Lorsque les signes précédemment décrits sont observés chez un cheval en pâture, à l’automne ou au printemps, la myopathie atypique doit être suspectée et un vétérinaire doit être consulté en urgence. En attendant l’arrivée du vétérinaire, il faut couvrir le cheval si le temps est froid et essayer d’améliorer son confort.
- Mettre le cheval où il peut être au sec et se coucher
- Éviter le stress et toute dépense énergétique inutile
- Ne pas contraindre le cheval
- Aider le cheval à uriner, le réhydrater
- Fournir des substrats énergétiques (foin, concentrés)
Il faut prendre les mesures nécessaires pour le transporter en vue d’une hospitalisation éventuelle. Si possible, il faut récolter les urines émises dans un récipient propre. Il est indispensable de rentrer les compagnons de pâture, en apparence sains, à l’écurie lorsque cela est possible. Si ce n’est pas possible, il faut les transférer vers une pâture non contaminée par des samares et/ou pousses d’érables. Les sujets ayant pâturé dans une prairie où un cas de myopathie atypique s’est déclaré sont susceptibles de développer la maladie dans les 3 jours qui suivent et doivent donc être surveillés de façon intensive pendant ce laps de temps.
Quel est le pronostic de survie d’un équidé souffrant de myopathie atypique ? Comment traiter ?
75% des chevaux atteints décèdent dans les 72h.
Quel que soit le devenir vital du cheval, les signes cliniques sont sévères. Quoique la cause soit connue, il n’existe actuellement aucun antidote à la myopathie atypique.

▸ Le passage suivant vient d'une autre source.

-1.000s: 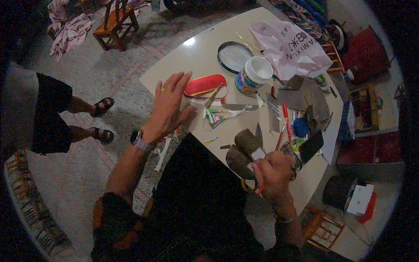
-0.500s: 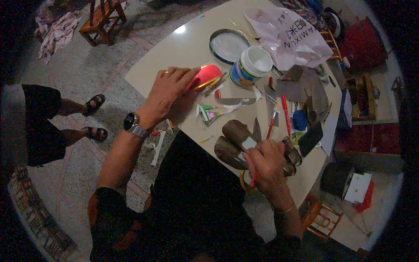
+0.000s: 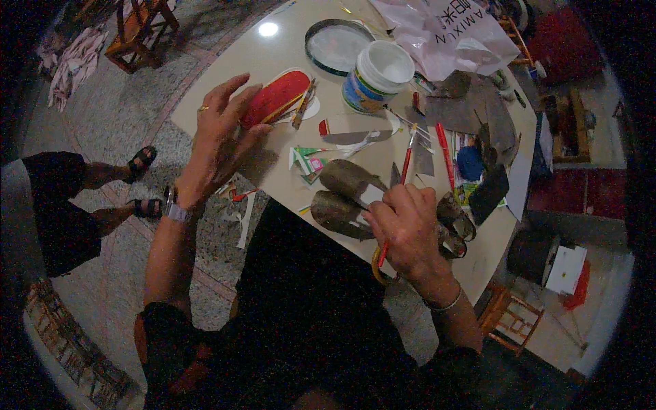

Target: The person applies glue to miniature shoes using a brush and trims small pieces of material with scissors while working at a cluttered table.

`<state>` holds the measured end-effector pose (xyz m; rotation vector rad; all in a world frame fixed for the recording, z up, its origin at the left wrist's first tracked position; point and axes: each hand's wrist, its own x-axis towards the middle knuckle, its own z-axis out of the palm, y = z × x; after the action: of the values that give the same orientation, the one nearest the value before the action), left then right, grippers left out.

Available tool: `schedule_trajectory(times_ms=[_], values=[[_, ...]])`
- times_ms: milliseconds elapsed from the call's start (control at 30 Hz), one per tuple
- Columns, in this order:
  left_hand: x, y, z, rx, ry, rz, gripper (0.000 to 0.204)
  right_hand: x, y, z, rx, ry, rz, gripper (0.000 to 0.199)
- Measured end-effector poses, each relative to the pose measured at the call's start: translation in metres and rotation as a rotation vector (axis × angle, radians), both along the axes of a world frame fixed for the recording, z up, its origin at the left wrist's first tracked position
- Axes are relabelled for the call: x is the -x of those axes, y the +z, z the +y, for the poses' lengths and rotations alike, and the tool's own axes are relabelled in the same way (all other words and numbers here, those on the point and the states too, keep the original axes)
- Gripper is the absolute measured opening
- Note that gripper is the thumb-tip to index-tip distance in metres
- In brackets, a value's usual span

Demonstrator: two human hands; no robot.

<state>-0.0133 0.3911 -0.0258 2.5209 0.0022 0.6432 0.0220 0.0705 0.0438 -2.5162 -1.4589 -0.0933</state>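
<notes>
My left hand has its fingers spread at the near-left side of a red sole-shaped piece with a yellow edge. The index finger overlaps that edge, and I cannot tell if it touches. My right hand is closed around a red-handled paintbrush, its bristles pointing away from me. Beneath this hand lies a pair of dark brown shoes, partly covered by it. A pointed grey blade and a yellow-brown loop show on either side of the hand; what joins them is hidden.
Behind are an uncapped white jar, a round dark-rimmed lid and a pale plastic bag. A red pen, dark fabric pieces and paper scraps crowd the table. Another person's legs show at left.
My left hand has come away from the top of the red sole-shaped piece and its fingers have spread. My right hand still holds the paintbrush over the shoes. The view has shifted slightly.
</notes>
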Motion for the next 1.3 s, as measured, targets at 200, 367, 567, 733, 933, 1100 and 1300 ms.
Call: schedule_trajectory(times_ms=[200,367,567,733,933,1100,1300], values=[[0.037,0.028,-0.044,0.154,-0.175,0.053,0.053,-0.001,-0.009,0.003,-0.041,-0.012,0.019,0.016],[0.042,0.023,-0.089,0.167,-0.395,0.094,0.062,0.000,0.001,0.007,-0.060,-0.005,0.060,0.017],[0.044,0.016,-0.101,0.191,-0.321,0.082,0.059,-0.008,0.035,-0.024,-0.185,-0.137,-0.032,0.016],[0.048,0.023,-0.099,0.223,-0.159,-0.073,0.026,0.003,0.074,-0.078,-0.292,-0.409,-0.209,0.015],[0.066,0.018,-0.103,0.459,-0.007,-0.171,0.006,0.019,0.067,-0.122,-0.274,-0.490,-0.350,0.016],[0.075,0.027,-0.106,0.680,0.197,-0.063,0.017,0.031,0.062,-0.142,-0.321,-0.647,-0.287,0.019],[0.082,0.017,-0.094,0.750,0.326,-0.132,0.027,0.034,0.040,-0.199,-0.328,-0.579,-0.177,0.028]])
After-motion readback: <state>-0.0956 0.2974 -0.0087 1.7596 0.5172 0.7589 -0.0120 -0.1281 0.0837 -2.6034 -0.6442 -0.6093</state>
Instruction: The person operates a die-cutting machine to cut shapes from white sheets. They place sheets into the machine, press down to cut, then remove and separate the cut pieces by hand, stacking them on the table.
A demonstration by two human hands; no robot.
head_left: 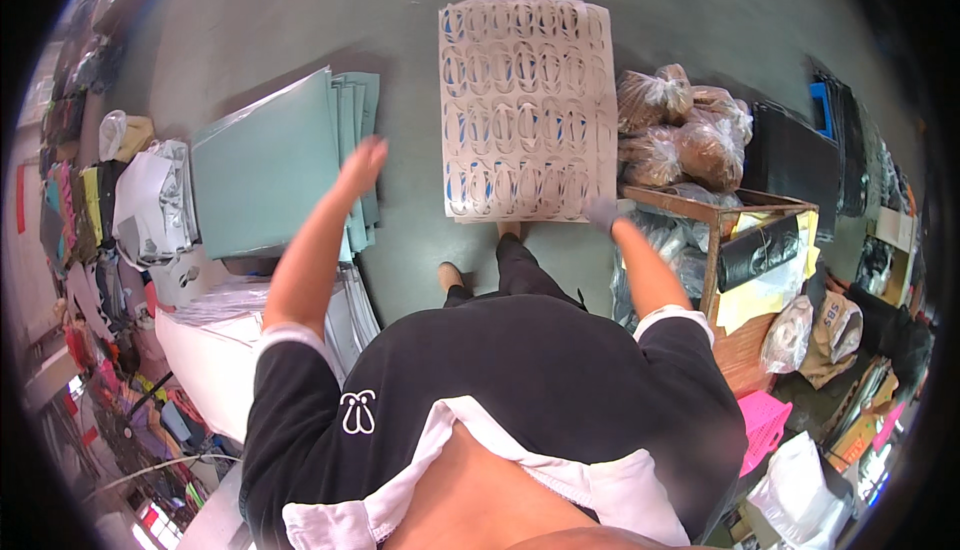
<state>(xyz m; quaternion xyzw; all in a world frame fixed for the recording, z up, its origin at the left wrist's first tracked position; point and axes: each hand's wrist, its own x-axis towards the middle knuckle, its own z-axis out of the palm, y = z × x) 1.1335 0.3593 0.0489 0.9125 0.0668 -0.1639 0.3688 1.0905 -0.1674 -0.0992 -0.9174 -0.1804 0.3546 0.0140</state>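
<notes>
A large pale sheet (480, 93) with rows of shoe-part-shaped cut-outs is in front of me, with what looks like another layer beneath it. Blue shows through some of the holes. My right hand (603, 213), dark grey as if gloved, closes on the sheet's near right corner; its fingertips are hard to make out. My left hand (366, 163) is in the air beside the right edge of a stack of grey-green sheets (265, 165). Its fingers are blurred, and nothing shows in them. The near edge of the pale sheet partly covers one of my feet (509, 229).
Clear bags of brown material (710, 148) sit behind a rusty-framed bin (708, 260) on my right. Black sheets (795, 155) stand beyond. White sheets (150, 205) and a white-covered surface (208, 365) are on the left. A pink basket (765, 430) lies near my right elbow.
</notes>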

Le traitement symptomatique de cette intoxication aura pour objectifs de limiter l’aggravation de la destruction musculaire, de restaurer une hydratation adéquate et de corriger les désordres acido-basiques et électrolytiques.
Donner des vitamines (B2) et des antioxydants permet d’augmenter les chances de survie.
La myopathie atypique est une maladie devenue fréquente et pour laquelle de nombreuses inconnues persistent. La recherche et la déclaration des cas par le secteur équin sont la clef de voûte des réponses à apporter.